▶ [Task data]
________________________________________

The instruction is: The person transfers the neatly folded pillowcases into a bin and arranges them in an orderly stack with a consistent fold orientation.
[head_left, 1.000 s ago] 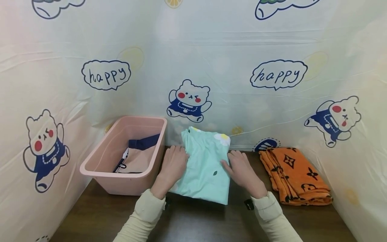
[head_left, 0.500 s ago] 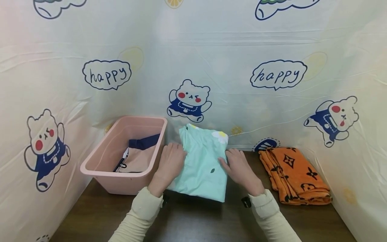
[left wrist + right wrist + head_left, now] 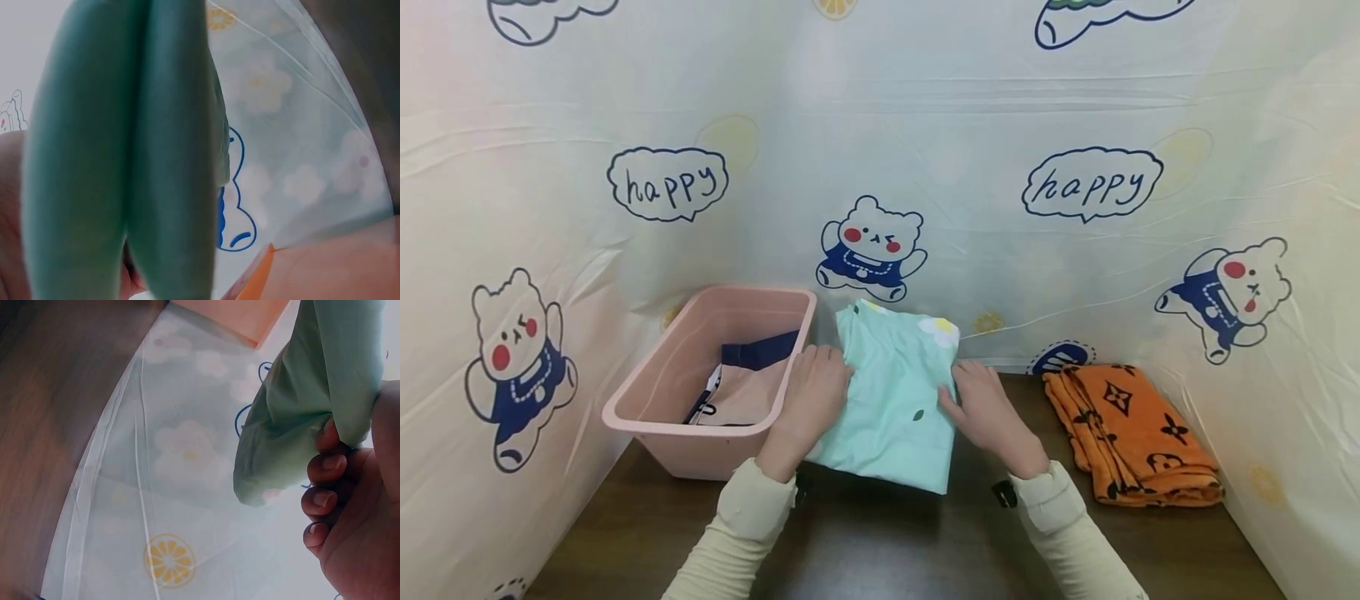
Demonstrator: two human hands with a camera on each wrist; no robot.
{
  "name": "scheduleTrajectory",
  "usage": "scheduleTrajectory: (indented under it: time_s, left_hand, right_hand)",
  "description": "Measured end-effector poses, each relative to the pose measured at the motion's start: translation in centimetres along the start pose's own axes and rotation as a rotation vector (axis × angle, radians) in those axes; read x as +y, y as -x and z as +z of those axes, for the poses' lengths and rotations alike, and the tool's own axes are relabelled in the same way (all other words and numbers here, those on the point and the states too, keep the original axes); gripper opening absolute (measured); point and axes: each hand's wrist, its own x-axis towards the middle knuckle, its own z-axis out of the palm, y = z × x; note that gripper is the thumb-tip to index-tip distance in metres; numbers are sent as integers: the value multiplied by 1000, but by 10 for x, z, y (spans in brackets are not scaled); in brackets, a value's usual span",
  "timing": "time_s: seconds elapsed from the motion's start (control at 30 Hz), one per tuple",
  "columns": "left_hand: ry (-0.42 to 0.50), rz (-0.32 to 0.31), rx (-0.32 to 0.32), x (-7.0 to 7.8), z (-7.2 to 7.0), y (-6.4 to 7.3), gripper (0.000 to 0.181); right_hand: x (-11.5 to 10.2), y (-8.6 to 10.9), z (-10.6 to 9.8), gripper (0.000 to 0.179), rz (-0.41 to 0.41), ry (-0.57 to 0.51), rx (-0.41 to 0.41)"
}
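Note:
A folded mint-green cloth (image 3: 891, 400) with daisy and leaf prints hangs at a tilt over the dark table, its lower edge clear of the wood. My left hand (image 3: 812, 387) grips its left edge, overlapping the basin's near right rim in the head view. At the opposite edge, my right hand (image 3: 988, 408) pinches the fabric with the thumb on the front. Curled fingertips (image 3: 324, 499) show under the cloth in the right wrist view. Layers of the green cloth (image 3: 119, 150) fill much of the left wrist view and hide most of the left hand.
To the left stands a pink basin (image 3: 700, 454) with a folded pink and navy cloth (image 3: 741, 396) inside. A folded orange cloth (image 3: 1138, 433) with black motifs lies on the table (image 3: 865, 550) at right. A printed curtain (image 3: 970, 167) encloses the back and sides.
Both hands have shifted slightly left and upward with the green cloth, bringing it nearer the basin. The basin and the orange cloth stay put.

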Motion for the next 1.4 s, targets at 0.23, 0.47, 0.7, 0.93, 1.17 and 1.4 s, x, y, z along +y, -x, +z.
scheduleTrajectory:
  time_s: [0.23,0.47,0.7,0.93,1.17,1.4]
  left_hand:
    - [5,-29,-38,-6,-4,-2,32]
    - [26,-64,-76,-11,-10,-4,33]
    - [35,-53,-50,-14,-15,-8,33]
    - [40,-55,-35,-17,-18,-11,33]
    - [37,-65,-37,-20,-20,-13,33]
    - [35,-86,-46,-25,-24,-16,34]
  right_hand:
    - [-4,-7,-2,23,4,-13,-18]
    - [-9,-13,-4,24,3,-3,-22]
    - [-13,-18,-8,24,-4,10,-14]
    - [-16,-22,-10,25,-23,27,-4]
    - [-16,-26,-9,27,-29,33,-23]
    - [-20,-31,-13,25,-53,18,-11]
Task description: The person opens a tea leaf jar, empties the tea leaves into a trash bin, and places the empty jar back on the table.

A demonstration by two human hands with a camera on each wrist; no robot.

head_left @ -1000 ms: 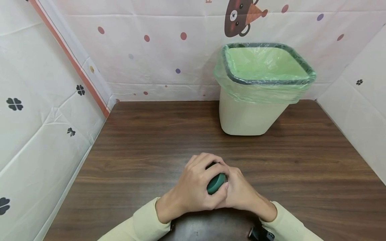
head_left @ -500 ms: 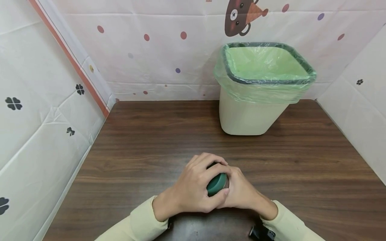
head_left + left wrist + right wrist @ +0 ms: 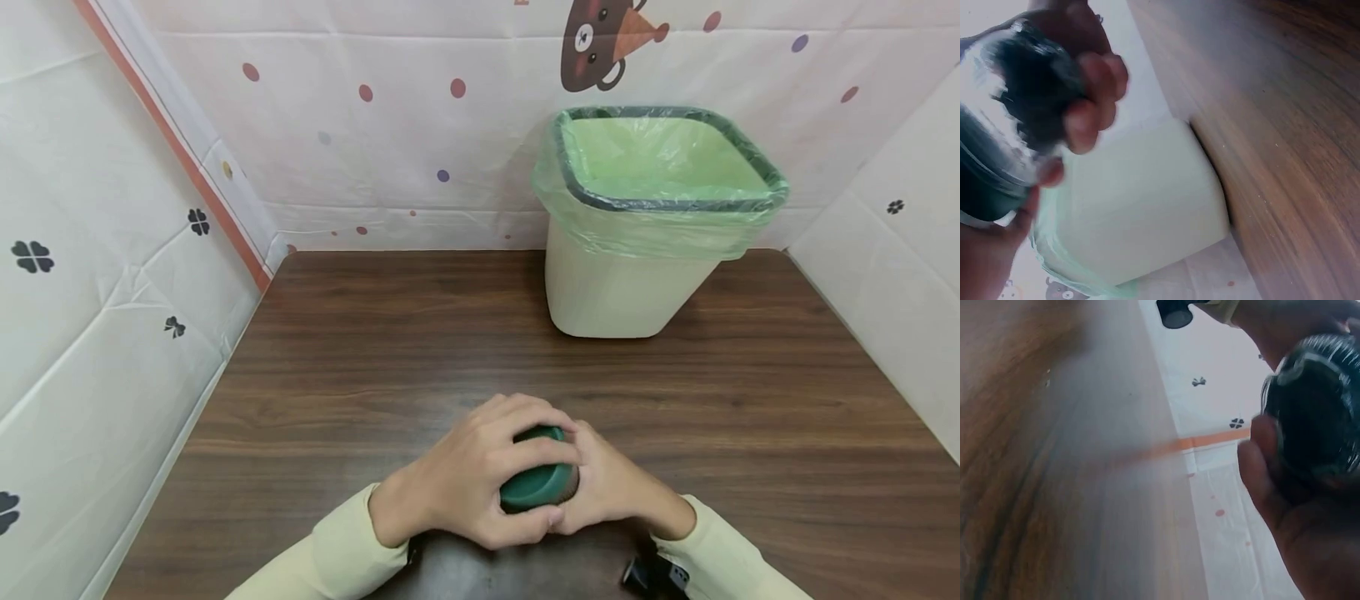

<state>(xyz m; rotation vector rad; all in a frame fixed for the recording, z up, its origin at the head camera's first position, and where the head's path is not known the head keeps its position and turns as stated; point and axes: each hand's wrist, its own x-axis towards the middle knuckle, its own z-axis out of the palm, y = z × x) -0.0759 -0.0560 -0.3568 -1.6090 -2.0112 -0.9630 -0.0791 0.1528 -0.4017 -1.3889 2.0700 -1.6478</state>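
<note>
Over the table, both hands hold a jar tilted on its side, with a dark green lid (image 3: 534,487). My left hand (image 3: 471,477) grips the lid end, its fingers spread across the top and its thumb below. My right hand (image 3: 613,487) holds the jar's other end, mostly covering it in the head view. From the left wrist, the jar (image 3: 1041,94) looks clear and shiny with something dark inside, and fingers curl around it. The right wrist view shows the dark, glossy jar end (image 3: 1316,412) close up and in shadow.
A pale bin (image 3: 615,292) lined with a green plastic bag (image 3: 660,229) stands at the table's back right. White patterned sheets (image 3: 360,142) border the brown wooden table (image 3: 337,333) at the back and sides. A black device (image 3: 652,575) sits at my right wrist.
Both hands have come slightly closer to me with the jar. More of the green lid shows between my left fingers, which have spread wider. The bin has stayed put.
</note>
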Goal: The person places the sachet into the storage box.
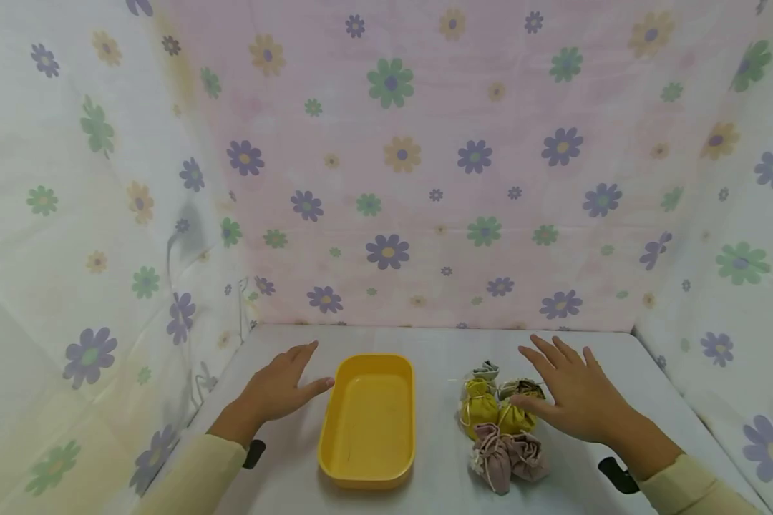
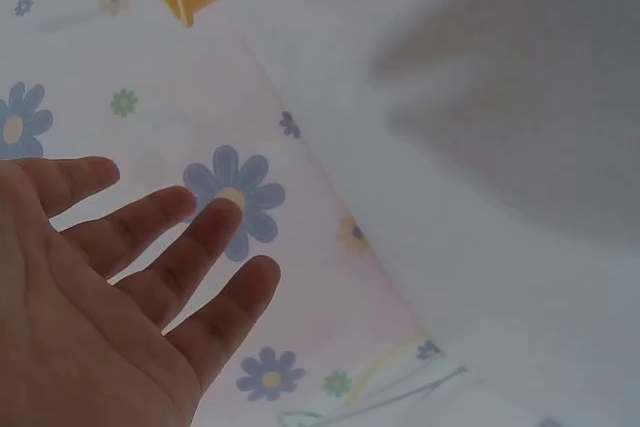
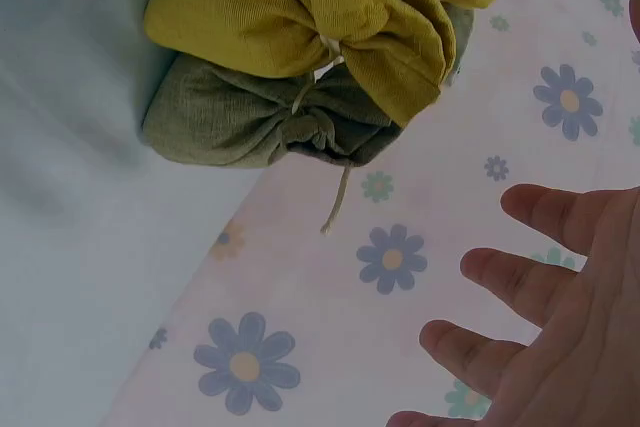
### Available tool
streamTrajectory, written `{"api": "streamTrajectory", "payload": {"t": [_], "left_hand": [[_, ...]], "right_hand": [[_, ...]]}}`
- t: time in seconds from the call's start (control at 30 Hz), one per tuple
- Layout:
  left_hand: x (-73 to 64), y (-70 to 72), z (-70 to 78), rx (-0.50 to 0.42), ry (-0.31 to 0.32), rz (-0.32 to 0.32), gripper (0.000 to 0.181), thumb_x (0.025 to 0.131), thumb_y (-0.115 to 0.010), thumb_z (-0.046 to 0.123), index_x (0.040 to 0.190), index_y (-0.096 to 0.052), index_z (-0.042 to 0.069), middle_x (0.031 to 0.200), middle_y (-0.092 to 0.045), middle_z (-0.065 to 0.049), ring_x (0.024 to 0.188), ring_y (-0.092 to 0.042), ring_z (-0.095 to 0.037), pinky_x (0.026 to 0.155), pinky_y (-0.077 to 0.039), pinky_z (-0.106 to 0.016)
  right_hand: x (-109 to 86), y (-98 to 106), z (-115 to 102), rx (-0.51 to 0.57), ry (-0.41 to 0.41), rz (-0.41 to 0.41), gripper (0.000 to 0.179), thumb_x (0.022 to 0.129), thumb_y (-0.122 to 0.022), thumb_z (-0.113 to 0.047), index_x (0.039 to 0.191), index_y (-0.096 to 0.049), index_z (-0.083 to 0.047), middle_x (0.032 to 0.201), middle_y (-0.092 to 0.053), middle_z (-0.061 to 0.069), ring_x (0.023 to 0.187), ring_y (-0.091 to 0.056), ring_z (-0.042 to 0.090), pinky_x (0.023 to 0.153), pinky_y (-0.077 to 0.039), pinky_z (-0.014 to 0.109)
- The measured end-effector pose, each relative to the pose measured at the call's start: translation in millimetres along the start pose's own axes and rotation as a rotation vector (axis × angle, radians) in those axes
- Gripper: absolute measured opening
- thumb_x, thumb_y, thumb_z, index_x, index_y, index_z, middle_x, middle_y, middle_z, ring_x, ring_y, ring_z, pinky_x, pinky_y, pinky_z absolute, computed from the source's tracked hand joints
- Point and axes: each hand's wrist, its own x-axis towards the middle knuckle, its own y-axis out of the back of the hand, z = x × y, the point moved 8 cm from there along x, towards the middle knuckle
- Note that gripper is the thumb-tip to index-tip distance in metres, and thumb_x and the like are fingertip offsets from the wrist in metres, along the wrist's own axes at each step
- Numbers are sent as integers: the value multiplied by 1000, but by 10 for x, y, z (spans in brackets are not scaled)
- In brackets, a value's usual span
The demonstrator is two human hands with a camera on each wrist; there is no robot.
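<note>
- The cloth bags (image 1: 479, 410) stand bunched on the right part of the table (image 1: 441, 429), directly left of my right hand (image 1: 580, 397), which is much the nearer of my two.
- Within the bunch, a pale green bag (image 1: 487, 370) is farthest, yellow ones sit in the middle beside a grey-green bag (image 3: 230, 115), and two pink bags (image 1: 493, 459) are nearest me.
- The grey-green bag's long axis runs up from the tabletop to its tied neck; how the nearest pink bag lies, I cannot tell.
- My right fingers are spread and grip nothing. From above, my thumb overlaps the middle of the bunch; whether it touches cloth I cannot tell.
- Left of the bags, with bare table between, is the yellow tray (image 1: 368, 422), its long axis running near to far and nothing inside.
- My left hand (image 1: 275, 390) is beyond the tray's left side, fingers spread, thumb pointing right at the far part of its left rim, just beside or touching; I cannot tell which.
- The flowered cloth (image 1: 441, 121) hangs behind the table's far edge.
</note>
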Motion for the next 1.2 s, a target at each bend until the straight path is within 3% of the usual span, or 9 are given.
{"api": "streamTrajectory", "payload": {"t": [0.13,0.23,0.37,0.57,0.8,1.0,1.2], "left_hand": [[-1,-92,-8,-52,26,-29,98,93,-39,84,165,-28,19,166,-37,-16,149,-38,-44,115,-34,-73],[2,-159,-15,-118,52,-31,91,96,-45,78,164,-31,19,163,-42,-15,144,-46,-41,114,-37,-70],[17,-253,-11,-241,78,-20,86,96,-55,70,162,-35,19,156,-51,-10,133,-57,-33,108,-48,-64],[32,-384,-12,-364,95,22,73,100,-61,54,160,-40,16,151,-56,-9,126,-61,-28,102,-56,-54],[5,-594,-72,-614,164,24,68,100,-67,42,158,-43,15,150,-56,-10,122,-63,-26,79,-65,-35],[-8,-701,-97,-762,207,28,61,101,-67,36,155,-48,15,148,-58,-10,123,-63,-30,76,-66,-38],[5,-776,-67,-805,233,7,59,101,-66,37,154,-49,16,147,-58,-11,124,-63,-31,79,-65,-41]], "right_hand": [[-21,-31,-99,26,40,19,88,92,-52,-78,159,-43,-21,167,-35,10,151,-31,49,110,-29,82],[-39,-62,-166,39,68,31,87,92,-51,-78,157,-45,-21,165,-39,8,149,-36,47,106,-37,78],[-53,-104,-244,71,99,42,83,92,-51,-79,154,-48,-23,160,-47,3,143,-44,38,103,-43,73],[-78,-124,-336,153,128,51,72,93,-57,-73,147,-56,-25,144,-59,-5,133,-53,27,100,-47,66],[-130,-166,-437,226,167,37,63,92,-64,-69,142,-61,-30,137,-59,-16,126,-56,13,102,-48,57],[-170,-187,-521,237,235,83,56,92,-68,-63,137,-63,-31,133,-58,-22,122,-56,6,96,-52,49],[-216,-221,-578,283,270,103,51,91,-72,-60,134,-65,-32,132,-58,-22,121,-58,6,94,-54,50]]}}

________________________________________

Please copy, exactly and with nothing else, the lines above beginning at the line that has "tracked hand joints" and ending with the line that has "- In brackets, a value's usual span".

▶ [Exercise result]
- thumb_x, thumb_y, thumb_z, index_x, index_y, index_z, middle_x, middle_y, middle_z, ring_x, ring_y, ring_z, pinky_x, pinky_y, pinky_z absolute, computed from the source's tracked hand joints
- Point and axes: each hand's wrist, its own x-axis towards the middle knuckle, its own y-axis out of the back of the hand, z = x × y, the point moved 8 cm from there along x, towards the middle knuckle
- Note that gripper is the thumb-tip to index-tip distance in metres, and thumb_x and the like are fingertip offsets from the wrist in metres, along the wrist's own axes at each step
- Numbers are sent as integers: the value multiplied by 1000, but by 10 for x, y, z (spans in brackets are not scaled)
- In brackets, a value's usual span

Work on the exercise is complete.